Comba: Improving Bilinear RNNs with Closed-loop Control
This work addresses efficiency and performance issues in sequence modeling for applications in language and vision, representing an incremental improvement over existing bilinear RNN methods.
The paper tackles the limitations of bilinear RNNs by proposing Comba, a variant based on closed-loop control theory with state and output feedback corrections, which achieves superior performance and efficiency in language and vision modeling, as demonstrated by training models with up to 1.3B parameters.

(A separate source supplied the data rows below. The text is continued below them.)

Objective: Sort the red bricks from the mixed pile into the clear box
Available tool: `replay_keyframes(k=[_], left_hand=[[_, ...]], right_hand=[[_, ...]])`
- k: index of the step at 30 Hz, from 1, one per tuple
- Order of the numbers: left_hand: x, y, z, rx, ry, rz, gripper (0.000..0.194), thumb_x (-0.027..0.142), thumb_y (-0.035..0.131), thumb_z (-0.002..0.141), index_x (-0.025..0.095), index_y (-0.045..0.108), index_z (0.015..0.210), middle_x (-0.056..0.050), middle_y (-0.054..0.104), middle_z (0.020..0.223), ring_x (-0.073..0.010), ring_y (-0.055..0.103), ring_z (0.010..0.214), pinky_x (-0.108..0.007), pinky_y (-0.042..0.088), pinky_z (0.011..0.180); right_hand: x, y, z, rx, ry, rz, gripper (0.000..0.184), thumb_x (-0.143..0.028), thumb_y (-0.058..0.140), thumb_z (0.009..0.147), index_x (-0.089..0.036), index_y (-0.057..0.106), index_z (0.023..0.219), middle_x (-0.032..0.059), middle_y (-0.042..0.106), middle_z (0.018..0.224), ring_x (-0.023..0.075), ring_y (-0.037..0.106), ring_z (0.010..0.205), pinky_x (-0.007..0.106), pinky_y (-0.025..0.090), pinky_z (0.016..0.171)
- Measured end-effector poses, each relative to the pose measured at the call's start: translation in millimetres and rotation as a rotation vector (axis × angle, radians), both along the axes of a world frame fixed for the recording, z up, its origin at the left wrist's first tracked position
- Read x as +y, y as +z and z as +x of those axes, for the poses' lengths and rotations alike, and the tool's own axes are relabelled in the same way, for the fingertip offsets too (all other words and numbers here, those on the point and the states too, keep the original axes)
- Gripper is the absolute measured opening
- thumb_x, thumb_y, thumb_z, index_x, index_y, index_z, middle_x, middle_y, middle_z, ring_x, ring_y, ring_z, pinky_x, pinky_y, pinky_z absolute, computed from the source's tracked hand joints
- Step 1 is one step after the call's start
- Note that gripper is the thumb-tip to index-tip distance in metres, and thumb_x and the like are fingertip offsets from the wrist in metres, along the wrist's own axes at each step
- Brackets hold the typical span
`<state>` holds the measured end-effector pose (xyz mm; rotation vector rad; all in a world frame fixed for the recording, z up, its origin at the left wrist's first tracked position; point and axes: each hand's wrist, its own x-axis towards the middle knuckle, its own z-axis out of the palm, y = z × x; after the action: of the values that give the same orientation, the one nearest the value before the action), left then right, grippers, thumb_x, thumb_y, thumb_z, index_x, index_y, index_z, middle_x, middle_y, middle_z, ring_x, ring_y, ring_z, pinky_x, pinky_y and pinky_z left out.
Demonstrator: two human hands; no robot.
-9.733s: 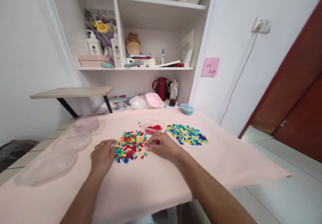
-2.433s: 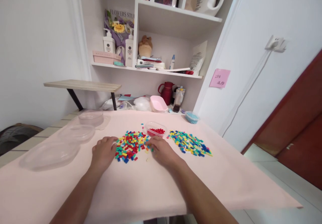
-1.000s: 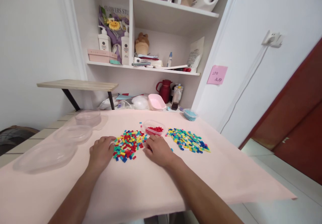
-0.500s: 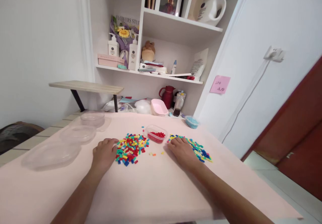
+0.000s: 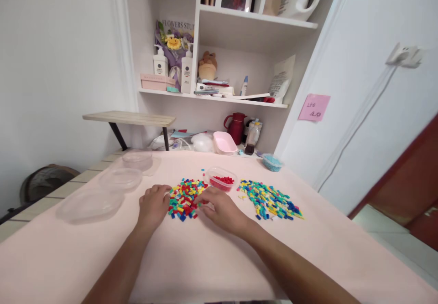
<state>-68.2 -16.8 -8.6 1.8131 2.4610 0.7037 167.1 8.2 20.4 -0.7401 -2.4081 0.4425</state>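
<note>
Between my two hands lies a mixed pile of small coloured bricks (image 5: 185, 195), red, yellow, green, blue and white. My left hand (image 5: 153, 204) rests at the pile's left edge, fingers loosely bent and nothing visible in them. From the right, my right hand (image 5: 221, 209) reaches over the pile's edge with thumb and fingers apart, its fingertips at the bricks. Just behind it stands a clear plastic tub (image 5: 222, 183) with red bricks in it. Farther right spreads a second pile of bricks (image 5: 270, 199), mostly blue, green, yellow and white.
Three clear containers (image 5: 91, 203) line the table's left side. A tub of light blue pieces (image 5: 272, 162) stands at the back right. Behind the table are a pink basin (image 5: 225, 143), a red jug (image 5: 236, 128) and a bottle (image 5: 252, 139). A small wooden stand (image 5: 130, 118) is at the left.
My right hand has moved left from the right-hand pile to the mixed pile. My left hand stays beside the mixed pile. The view has shifted slightly.
</note>
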Motion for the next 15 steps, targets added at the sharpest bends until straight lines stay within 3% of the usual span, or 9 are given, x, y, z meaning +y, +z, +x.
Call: replay_keyframes(k=[4,7,11,15], left_hand=[[-1,2.7,1,0.001,0.004,-0.008,0.038,0.028,0.036,0.094,0.031,0.067,0.115,-0.004,0.066,0.128,-0.0249,0.057,0.117,-0.042,0.042,0.098],[-1,3.8,1,-0.011,0.004,-0.011,0.039,0.031,0.034,0.095,0.030,0.068,0.114,-0.005,0.066,0.127,-0.0255,0.057,0.116,-0.043,0.042,0.097],[1,3.2,0,-0.034,-0.002,-0.005,0.040,0.034,0.032,0.096,0.030,0.068,0.112,-0.005,0.066,0.126,-0.0261,0.056,0.116,-0.044,0.041,0.098],[2,2.0,-1,-0.057,-0.009,-0.002,0.042,0.035,0.030,0.097,0.030,0.069,0.111,-0.005,0.066,0.126,-0.0259,0.055,0.117,-0.045,0.040,0.099]], right_hand=[[-4,-4.7,-34,-0.049,0.059,0.112,0.025,-0.020,0.073,0.082,-0.025,0.075,0.106,0.0052,0.066,0.101,0.0208,0.059,0.096,0.032,0.045,0.086],[-1,-17.7,-40,-0.104,0.037,0.154,0.025,-0.024,0.078,0.078,-0.029,0.077,0.103,0.0044,0.065,0.098,0.0211,0.058,0.092,0.033,0.045,0.083],[12,-26.5,-19,-0.018,0.019,0.054,0.020,-0.015,0.071,0.080,-0.027,0.080,0.093,0.0039,0.066,0.097,0.0189,0.059,0.090,0.031,0.045,0.083],[29,-20.1,9,0.156,-0.034,-0.115,0.023,-0.010,0.060,0.085,-0.023,0.079,0.089,0.0041,0.069,0.089,0.0173,0.062,0.087,0.028,0.047,0.081]])
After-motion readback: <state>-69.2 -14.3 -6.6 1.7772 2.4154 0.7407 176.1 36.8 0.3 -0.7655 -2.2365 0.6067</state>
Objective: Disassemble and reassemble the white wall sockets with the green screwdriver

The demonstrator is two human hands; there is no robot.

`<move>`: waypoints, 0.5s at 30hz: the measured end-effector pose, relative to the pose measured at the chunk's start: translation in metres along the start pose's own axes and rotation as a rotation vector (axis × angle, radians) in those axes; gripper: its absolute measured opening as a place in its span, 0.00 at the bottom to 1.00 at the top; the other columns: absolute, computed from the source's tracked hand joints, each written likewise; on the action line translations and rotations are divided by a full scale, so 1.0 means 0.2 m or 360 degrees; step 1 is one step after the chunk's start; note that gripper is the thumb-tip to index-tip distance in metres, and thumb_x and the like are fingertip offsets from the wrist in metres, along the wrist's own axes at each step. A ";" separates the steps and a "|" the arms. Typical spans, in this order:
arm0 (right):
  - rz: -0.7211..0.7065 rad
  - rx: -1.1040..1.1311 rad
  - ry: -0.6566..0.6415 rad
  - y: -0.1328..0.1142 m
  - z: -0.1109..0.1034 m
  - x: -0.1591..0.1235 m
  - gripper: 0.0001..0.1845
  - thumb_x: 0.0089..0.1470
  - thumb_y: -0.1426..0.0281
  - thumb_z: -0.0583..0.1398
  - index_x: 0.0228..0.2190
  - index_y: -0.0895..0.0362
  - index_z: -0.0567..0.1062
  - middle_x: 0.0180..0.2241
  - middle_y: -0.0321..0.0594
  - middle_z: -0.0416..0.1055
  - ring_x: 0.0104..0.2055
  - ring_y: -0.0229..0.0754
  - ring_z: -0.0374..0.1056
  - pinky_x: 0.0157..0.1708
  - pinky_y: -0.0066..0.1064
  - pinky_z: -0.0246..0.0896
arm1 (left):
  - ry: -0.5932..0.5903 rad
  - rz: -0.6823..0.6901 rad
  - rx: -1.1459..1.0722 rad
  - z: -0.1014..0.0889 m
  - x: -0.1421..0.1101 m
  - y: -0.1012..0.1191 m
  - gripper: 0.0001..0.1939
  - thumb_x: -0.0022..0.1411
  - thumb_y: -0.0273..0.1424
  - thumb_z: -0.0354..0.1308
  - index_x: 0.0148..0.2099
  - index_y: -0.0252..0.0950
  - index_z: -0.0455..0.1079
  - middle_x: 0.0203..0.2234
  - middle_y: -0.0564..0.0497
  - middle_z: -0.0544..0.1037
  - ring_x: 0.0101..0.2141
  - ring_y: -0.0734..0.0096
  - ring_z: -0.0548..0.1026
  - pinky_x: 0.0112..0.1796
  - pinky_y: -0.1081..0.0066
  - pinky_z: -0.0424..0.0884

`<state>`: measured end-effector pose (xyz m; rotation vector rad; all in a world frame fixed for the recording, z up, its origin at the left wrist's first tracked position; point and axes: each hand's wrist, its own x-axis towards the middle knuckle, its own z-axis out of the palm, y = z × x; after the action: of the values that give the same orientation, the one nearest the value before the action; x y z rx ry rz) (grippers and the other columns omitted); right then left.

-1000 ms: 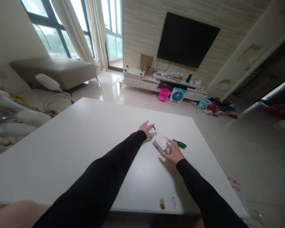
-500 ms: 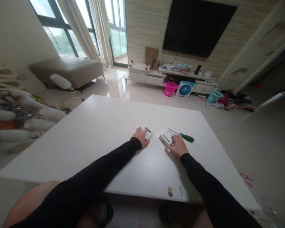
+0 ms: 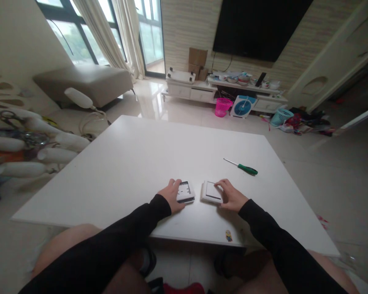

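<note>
My left hand (image 3: 172, 195) grips a white wall socket (image 3: 184, 192) by its left side, fingers at the back edge and thumb at the front. Dark openings show on the socket's upper face. Just to the right, my right hand (image 3: 231, 195) is closed on the right side of a white wall switch (image 3: 211, 191) with a large flat rocker. A small gap separates the two pieces, both at the white table (image 3: 135, 163). Beyond my right hand lies a screwdriver (image 3: 244, 167) with a green handle, its shaft pointing left.
A cartoon sticker (image 3: 228, 235) is on the table's near edge. Left of the table stands a cluster of white lamp-like tubes (image 3: 61, 155). Across the floor are a pink basket (image 3: 223, 107), a blue-and-white fan (image 3: 243, 107) and a low TV cabinet (image 3: 184, 92).
Both hands have drawn the socket and switch nearer to me. The switch has turned and the screwdriver now lies clear of my right hand. The view has shifted slightly.
</note>
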<state>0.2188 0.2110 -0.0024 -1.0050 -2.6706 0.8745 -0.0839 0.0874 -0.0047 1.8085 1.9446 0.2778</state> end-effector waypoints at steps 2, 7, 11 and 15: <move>-0.0002 -0.0009 0.0037 -0.01 0.01 0.01 0.38 0.43 0.68 0.70 0.55 0.53 0.66 0.56 0.49 0.63 0.57 0.54 0.68 0.61 0.49 0.65 | -0.0007 -0.0016 0.0063 -0.02 0.00 0.03 0.50 0.53 0.42 0.65 0.72 0.36 0.49 0.58 0.34 0.67 0.49 0.43 0.78 0.46 0.55 0.77; 0.0002 -0.0104 0.0052 -0.03 0.01 0.05 0.33 0.47 0.64 0.70 0.54 0.54 0.68 0.55 0.51 0.69 0.57 0.57 0.69 0.61 0.50 0.65 | -0.0073 -0.0012 0.0185 -0.01 -0.01 0.07 0.51 0.55 0.41 0.63 0.74 0.29 0.46 0.59 0.29 0.64 0.49 0.39 0.78 0.47 0.52 0.76; -0.0006 -0.0147 0.0013 -0.02 -0.01 0.05 0.39 0.45 0.65 0.70 0.58 0.55 0.66 0.56 0.53 0.71 0.57 0.57 0.71 0.58 0.50 0.68 | -0.0044 0.0052 0.0075 0.02 -0.01 0.03 0.49 0.48 0.35 0.66 0.70 0.30 0.53 0.56 0.33 0.65 0.51 0.42 0.76 0.52 0.55 0.75; 0.0002 -0.0217 -0.0009 -0.01 -0.03 0.04 0.43 0.44 0.66 0.70 0.60 0.57 0.65 0.58 0.55 0.70 0.59 0.59 0.70 0.62 0.52 0.65 | -0.0019 0.0004 -0.0084 0.05 0.00 -0.02 0.43 0.44 0.35 0.68 0.62 0.33 0.61 0.53 0.38 0.65 0.47 0.47 0.76 0.51 0.56 0.76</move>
<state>0.2131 0.2181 0.0020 -1.0340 -2.7660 0.7045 -0.0833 0.0861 -0.0149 1.7750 1.9092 0.3151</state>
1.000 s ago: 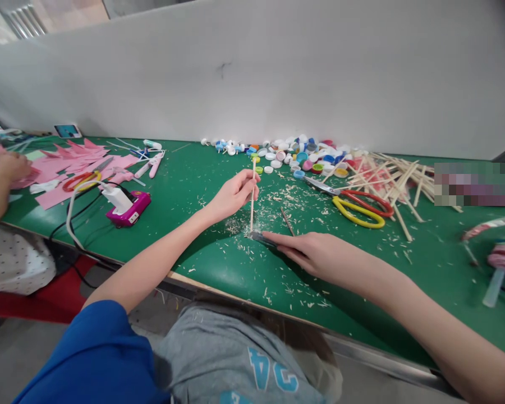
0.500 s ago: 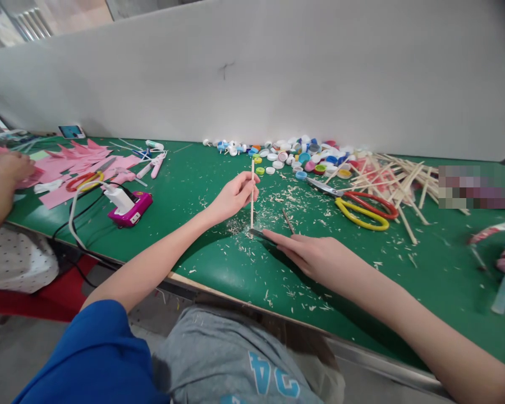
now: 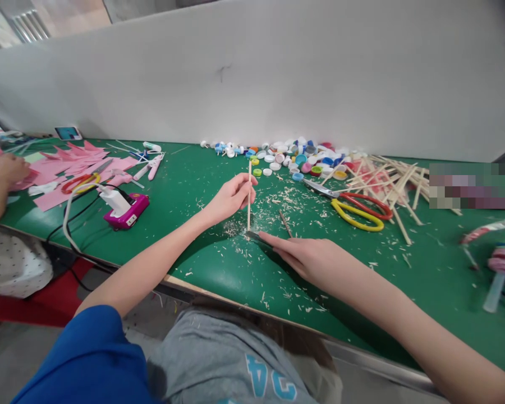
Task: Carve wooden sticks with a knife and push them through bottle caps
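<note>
In the head view my left hand point(image 3: 235, 195) pinches a thin wooden stick point(image 3: 249, 210), held upright over the green table. Against the stick's lower end lies the tip of a dark, flat blade, apparently a knife point(image 3: 257, 238). My right hand point(image 3: 305, 255) is closed around it, palm down, and hides its handle. Wood shavings point(image 3: 273, 286) are scattered on the table around both hands. A thin brown rod point(image 3: 285, 223) lies just beyond my right fingers.
Scissors point(image 3: 357, 210) with red and yellow handles lie to the right, beside a pile of wooden sticks point(image 3: 398, 182). Bottle caps point(image 3: 294, 160) are heaped along the wall. A purple power strip point(image 3: 128, 212) with cables sits left. Another person's hand point(image 3: 4, 171) is by pink paper point(image 3: 73, 163).
The view has shifted slightly, moving everything a little to the left. My hands keep their hold on the stick and the knife, with almost no movement between them.
</note>
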Motion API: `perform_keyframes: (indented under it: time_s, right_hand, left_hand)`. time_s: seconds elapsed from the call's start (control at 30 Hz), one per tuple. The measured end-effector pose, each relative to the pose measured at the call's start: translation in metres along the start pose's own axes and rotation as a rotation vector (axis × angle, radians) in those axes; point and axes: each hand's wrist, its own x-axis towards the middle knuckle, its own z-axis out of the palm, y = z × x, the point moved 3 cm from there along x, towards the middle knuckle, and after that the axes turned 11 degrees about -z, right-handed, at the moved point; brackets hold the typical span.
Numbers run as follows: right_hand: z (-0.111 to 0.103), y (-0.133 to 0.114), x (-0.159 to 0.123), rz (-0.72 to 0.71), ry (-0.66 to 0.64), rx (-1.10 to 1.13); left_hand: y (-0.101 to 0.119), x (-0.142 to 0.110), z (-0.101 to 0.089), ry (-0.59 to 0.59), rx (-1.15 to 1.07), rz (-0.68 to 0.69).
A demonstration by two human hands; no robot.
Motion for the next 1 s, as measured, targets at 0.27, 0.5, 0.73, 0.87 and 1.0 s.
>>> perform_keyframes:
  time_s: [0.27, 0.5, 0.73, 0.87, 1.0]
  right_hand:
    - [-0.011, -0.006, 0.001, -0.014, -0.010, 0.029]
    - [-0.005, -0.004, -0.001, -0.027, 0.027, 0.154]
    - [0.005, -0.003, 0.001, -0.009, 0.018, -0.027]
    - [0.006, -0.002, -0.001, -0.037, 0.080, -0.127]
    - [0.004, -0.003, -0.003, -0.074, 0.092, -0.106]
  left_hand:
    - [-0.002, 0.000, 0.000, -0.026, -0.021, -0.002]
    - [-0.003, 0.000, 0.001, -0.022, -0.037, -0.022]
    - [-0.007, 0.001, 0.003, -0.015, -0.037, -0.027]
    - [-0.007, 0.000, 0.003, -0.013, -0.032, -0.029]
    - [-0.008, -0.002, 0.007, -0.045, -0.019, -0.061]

Recent efficient sequence modeling methods such as Gated DeltaNet, TTT, and RWKV-7 have achieved performance improvements by supervising the recurrent memory management through Delta learning rule. Unlike previous state-space models (e.g., Mamba) and gated linear attentions (e.g., GLA), these models introduce interactions between the recurrent state and the key vector, structurally resembling bilinear systems. In this paper, we first introduce the concept of Bilinear RNNs with a comprehensive analysis on the advantages and limitations of these models. Then, based on closed-loop control theory, we propose a novel Bilinear RNN variant named Comba, which adopts a scalar-plus-low-rank state transition, with both state feedback and output feedback corrections. We also implement a hardware-efficient chunk-wise parallel kernel in Triton and train models with 340M/1.3B parameters on large-scale corpus. Comba demonstrates superior performance and computation efficiency in both language and vision modeling.